Late last year, I published an article titled ‘Compensation for disruption associated with COVID-19’. I had look at a decision from the UK High Court in which the Financial Conduct Authority (FCA), which represented a number of policyholders and several insurance companies, presented a test case for consideration of the interpretation of some insurance policies in relation to business interruption claims arising from COVID-19 – The FCA and Arch and Others [2020] EWHC 2448.
In the High Court, the FCA succeeded and the court concluded that policyholders should receive coverage although the disease was not (strictly speaking) a local outbreak only, but the consequence of a much wider outbreak. Six insurance companies appealed against that ruling directly to the UK Supreme Court (effectively leapfrogging the Court of Appeal because of the importance of the ruling) and that court delivered its judgment on January 15, 2020. The FCA also appealed against some aspects of the ruling.
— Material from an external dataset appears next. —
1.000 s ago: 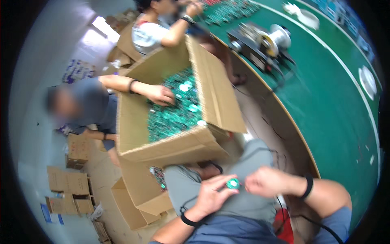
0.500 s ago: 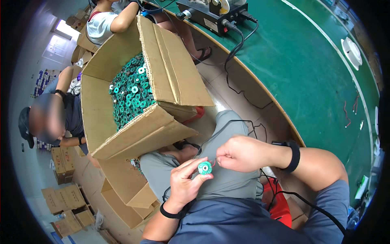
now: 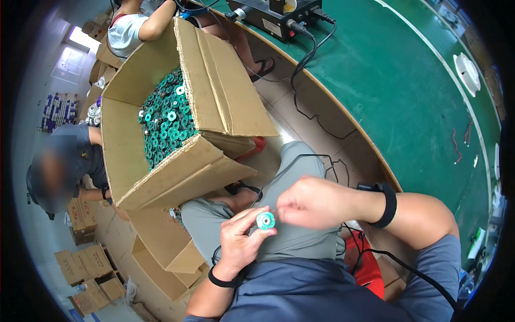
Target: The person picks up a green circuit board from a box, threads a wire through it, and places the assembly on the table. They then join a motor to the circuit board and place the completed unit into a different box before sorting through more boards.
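Over my lap, my left hand [image 3: 241,239] is closed around a small round part with a green ring-shaped face [image 3: 265,220]. The part's pale centre and dark hole point up between the thumb and fingers. Just right of it, my right hand [image 3: 306,203] is curled with its fingertips pinched close to the part's edge. Motion blurs those fingers, and what they hold, if anything, cannot be made out. A dark strap circles each wrist.
A large open cardboard box [image 3: 225,91] of similar green ring-faced parts [image 3: 170,115] stands ahead left. Right is a green-topped table [image 3: 386,80] with a black device [image 3: 271,20], cables, a white spool [image 3: 466,74] and red wires [image 3: 457,146]. Two people work nearby. Cartons [image 3: 88,263] stand left.
My right hand has shifted slightly left and blurred. The short red wire between its fingers and the part no longer shows. The person at left has bent their head down.
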Available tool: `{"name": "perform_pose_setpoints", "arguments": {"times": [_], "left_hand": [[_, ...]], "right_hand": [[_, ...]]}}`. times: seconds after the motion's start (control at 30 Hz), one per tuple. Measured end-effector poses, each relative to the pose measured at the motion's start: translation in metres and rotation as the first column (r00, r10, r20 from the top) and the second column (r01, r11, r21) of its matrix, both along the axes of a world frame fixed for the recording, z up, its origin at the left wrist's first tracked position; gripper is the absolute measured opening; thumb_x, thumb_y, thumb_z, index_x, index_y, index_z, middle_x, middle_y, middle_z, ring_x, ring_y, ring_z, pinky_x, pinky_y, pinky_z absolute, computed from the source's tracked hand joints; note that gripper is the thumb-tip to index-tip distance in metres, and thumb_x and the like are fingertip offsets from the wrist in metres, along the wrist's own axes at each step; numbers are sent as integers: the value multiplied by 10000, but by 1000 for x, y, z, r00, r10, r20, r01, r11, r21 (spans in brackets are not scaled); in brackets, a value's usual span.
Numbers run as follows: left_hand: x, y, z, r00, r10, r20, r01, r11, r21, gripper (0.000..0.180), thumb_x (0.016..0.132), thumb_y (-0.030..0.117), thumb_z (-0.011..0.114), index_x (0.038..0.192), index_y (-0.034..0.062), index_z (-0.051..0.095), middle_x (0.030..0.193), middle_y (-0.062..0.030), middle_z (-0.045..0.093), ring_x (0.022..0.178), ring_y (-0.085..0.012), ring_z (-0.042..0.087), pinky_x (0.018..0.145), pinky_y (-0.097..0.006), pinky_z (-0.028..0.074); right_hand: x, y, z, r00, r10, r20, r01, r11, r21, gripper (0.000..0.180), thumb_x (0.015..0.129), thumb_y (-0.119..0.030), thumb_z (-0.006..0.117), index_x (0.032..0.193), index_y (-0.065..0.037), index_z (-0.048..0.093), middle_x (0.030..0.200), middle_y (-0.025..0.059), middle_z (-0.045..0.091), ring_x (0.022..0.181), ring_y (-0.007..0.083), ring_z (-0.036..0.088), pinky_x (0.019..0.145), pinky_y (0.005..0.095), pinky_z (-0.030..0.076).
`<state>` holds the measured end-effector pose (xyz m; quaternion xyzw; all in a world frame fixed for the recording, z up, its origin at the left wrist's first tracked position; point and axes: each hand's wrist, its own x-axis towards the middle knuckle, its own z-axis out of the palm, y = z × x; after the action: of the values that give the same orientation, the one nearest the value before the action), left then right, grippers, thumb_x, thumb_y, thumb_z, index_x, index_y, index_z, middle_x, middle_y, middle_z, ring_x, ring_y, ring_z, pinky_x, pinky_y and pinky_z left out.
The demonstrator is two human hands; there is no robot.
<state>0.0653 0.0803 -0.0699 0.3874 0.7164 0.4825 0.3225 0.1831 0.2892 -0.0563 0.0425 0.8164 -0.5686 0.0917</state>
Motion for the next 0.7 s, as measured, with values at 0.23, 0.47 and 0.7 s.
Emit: {"name": "perform_pose_setpoints", "arguments": {"times": [0.23, 0.47, 0.7], "left_hand": [[1, 1, 1, 997, -7, -83, 7, 1000, -4, 405, 752, 33, 828, 1136, -21, 711, 982, -114, 744, 882, -178, 718, 777, -296, 570], [-2, 0, -7, 994, 8, -112, -12, 999, -37, 450, 703, 55, 840, 1122, -41, 710, 967, -111, 733, 866, -168, 695, 767, -295, 546], [-5, 4, 9, 967, -56, -250, 24, 991, -130, 332, 871, 78, 708, 1177, -47, 681, 1094, -156, 720, 996, -246, 675, 909, -352, 513]], "right_hand": [[4, -2, 2, 986, -16, -168, -2, 994, -107, 164, 872, -134, 566, 784, -15, 637, 645, 189, 596, 572, 366, 577, 572, 433, 474], [1, -5, -1, 980, -6, -200, -17, 993, -117, 188, 839, -146, 573, 742, 12, 601, 664, 229, 583, 614, 401, 594, 583, 472, 480], [-5, -14, -16, 943, -60, -329, 26, 994, -108, 174, 779, -133, 579, 684, -1, 639, 655, 224, 607, 624, 417, 599, 565, 506, 474]]}}
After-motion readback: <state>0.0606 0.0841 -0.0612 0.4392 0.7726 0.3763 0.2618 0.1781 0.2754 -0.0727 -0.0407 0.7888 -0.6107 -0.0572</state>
The insurers lost the appeal, and the FCA succeeded on the grounds that it had raised.
The Supreme Court ruled that a business could rely on business interruption insurance if it could show that, at the time any government measure was taken, there was at least one COVID-19 case with a 25-mile radius of the business place. In other words, the court accepted that government measures were taken in response to the virus as a whole across the country, so even if there was not widespread outbreak within the specified radius itself, the business owner could claim insurance coverage for the effect of those measures on his business.
The view of the court was that each case of COVID-19 helped to inform the decision to impose a government restriction. For that reason, it is sufficient for a business to prove that the interruption was a result of government action taken in response to cases of the disease, which included at least one case of COVID-19 within the specific geographical radius around it. Each individual case of the virus was an equally effective cause of the restriction, whether the case arose within the geographical radius of the particular business or not.
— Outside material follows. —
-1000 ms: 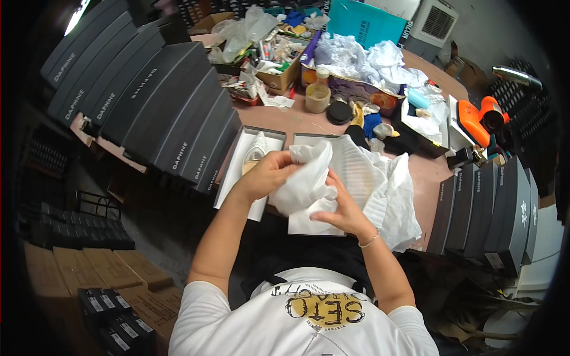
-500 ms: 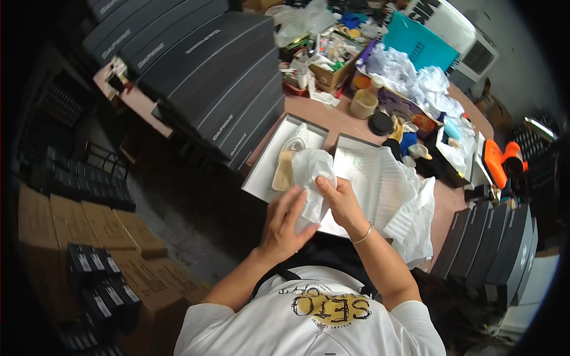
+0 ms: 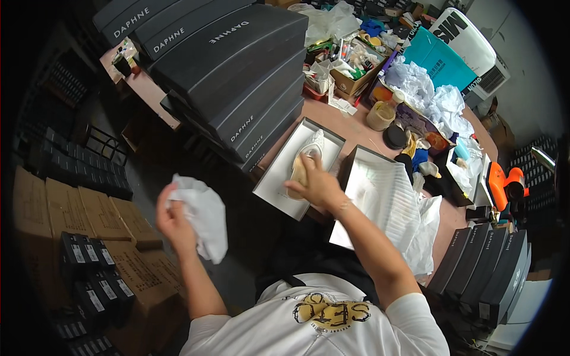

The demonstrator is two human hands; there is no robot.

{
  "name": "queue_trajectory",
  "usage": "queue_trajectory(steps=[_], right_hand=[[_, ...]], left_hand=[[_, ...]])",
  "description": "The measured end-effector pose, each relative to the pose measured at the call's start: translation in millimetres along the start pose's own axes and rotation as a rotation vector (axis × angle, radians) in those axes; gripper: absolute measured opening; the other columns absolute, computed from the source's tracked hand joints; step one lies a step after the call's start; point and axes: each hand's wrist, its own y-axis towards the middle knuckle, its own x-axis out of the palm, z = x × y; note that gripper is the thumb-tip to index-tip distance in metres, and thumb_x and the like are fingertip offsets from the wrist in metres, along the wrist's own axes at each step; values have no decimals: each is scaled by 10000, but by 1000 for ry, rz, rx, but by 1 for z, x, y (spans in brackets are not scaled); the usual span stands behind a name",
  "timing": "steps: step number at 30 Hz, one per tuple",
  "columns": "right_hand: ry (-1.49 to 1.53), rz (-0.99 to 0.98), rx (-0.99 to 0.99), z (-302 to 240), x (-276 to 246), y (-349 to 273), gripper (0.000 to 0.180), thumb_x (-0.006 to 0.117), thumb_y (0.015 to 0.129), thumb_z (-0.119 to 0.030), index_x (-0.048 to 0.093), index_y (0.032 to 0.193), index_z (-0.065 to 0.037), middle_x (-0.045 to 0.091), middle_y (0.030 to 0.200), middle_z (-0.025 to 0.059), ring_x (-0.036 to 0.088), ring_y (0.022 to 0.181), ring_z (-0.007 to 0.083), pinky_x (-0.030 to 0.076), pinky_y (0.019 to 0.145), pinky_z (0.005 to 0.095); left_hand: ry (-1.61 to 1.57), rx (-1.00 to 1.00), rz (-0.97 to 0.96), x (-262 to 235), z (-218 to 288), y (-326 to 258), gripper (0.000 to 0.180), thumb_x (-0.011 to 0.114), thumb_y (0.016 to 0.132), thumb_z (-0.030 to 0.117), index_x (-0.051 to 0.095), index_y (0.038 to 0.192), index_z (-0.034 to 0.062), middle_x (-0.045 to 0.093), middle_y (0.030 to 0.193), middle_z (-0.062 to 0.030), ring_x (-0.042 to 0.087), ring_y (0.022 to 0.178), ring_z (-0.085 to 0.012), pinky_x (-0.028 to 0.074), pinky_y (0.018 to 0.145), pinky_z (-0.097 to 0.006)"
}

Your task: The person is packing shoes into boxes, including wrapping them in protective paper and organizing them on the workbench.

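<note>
My left hand [image 3: 176,222], out to the left over the floor, pinches a white sheet of tissue paper [image 3: 203,218] that hangs from its fingers. In a shallow white-lined box lid [image 3: 279,194] lies a shoe [image 3: 313,143] with a white toe and a beige inside. My right hand [image 3: 320,187] grips this shoe, thumb along its near side and fingers at its opening; the palm hides part of it. Right of the lid stands a dark shoe box [image 3: 360,184] with a white inside, ribbed white wrapping [image 3: 390,193] spilling over its right side.
Tall stacks of dark shoe boxes [image 3: 237,77] rise at the left of the table. More shoe boxes [image 3: 487,267] stand at the right. A jar [image 3: 380,116], a round black lid [image 3: 395,137] and an orange tool [image 3: 504,185] lie farther back. Brown cartons [image 3: 77,213] fill the lower left.
Both hands were together on the white paper above the boxes. The left has carried it away to the left; the right has let go of it and taken hold of the shoe.
</note>
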Motion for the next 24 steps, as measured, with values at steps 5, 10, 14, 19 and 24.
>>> queue_trajectory(steps=[5, 10, 14, 19, 24], right_hand=[[70, -192, 120, 2, 49, 28, 826, 656, 791, -369, 255, 1412, -1, 335, 1375, 323, 588, 1021, 474, 488, 908, 444], [1036, -147, 118, 46, -11, -33, 716, 590, 814, -183, 311, 1452, -14, 447, 1368, 186, 435, 1261, 262, 339, 1050, 342], [1562, -356, -21, 48, -90, -151, 769, 557, 709, -247, 390, 1402, 43, 586, 1124, 205, 611, 1008, 270, 503, 826, 353], [1521, -532, 139, 24, -92, -196, 744, 546, 725, -238, 397, 1390, 63, 579, 1093, 201, 591, 973, 255, 494, 818, 344], [1842, -204, 245, 25, -24, -162, 688, 509, 806, -237, 322, 1426, -4, 565, 1090, 182, 568, 938, 256, 492, 761, 332]], left_hand=[[137, 37, -530, 55, -17, -22, 165, 548, 851, -15, 644, 985, -17, 630, 907, -106, 619, 811, -211, 475, 704, -295], [218, 211, -480, 92, -29, -13, 104, 660, 786, 16, 655, 885, -17, 606, 815, -137, 617, 736, -281, 479, 644, -341], [146, 141, -475, 112, -25, -13, 151, 683, 770, -12, 687, 921, -17, 622, 810, -104, 612, 690, -202, 472, 624, -288], [-8, 293, -827, 130, 24, -49, 185, 687, 755, -35, 710, 934, 10, 614, 782, -78, 603, 691, -174, 468, 623, -271], [-5, 415, -805, 134, 73, -75, 228, 708, 711, -69, 714, 922, 17, 587, 724, -77, 577, 650, -165, 443, 590, -269]])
This judgment has attracted significant commentary, particularly because of the potential payout that insurers will be called upon to make and the likely positive effect that the payments will have on small businesses. It is reported that as many as 370,000 small businesses stand to benefit from the judgment as they were forced to close or suffered significant losses because of the pandemic.
As with many judgments that require the payment of money, the big issue that lies ahead for the businesses is, when will the insurance companies make the payments under the policies. For many of those businesses, even if the payments are ultimately made, they may be too little, too late, because the businesses have already closed.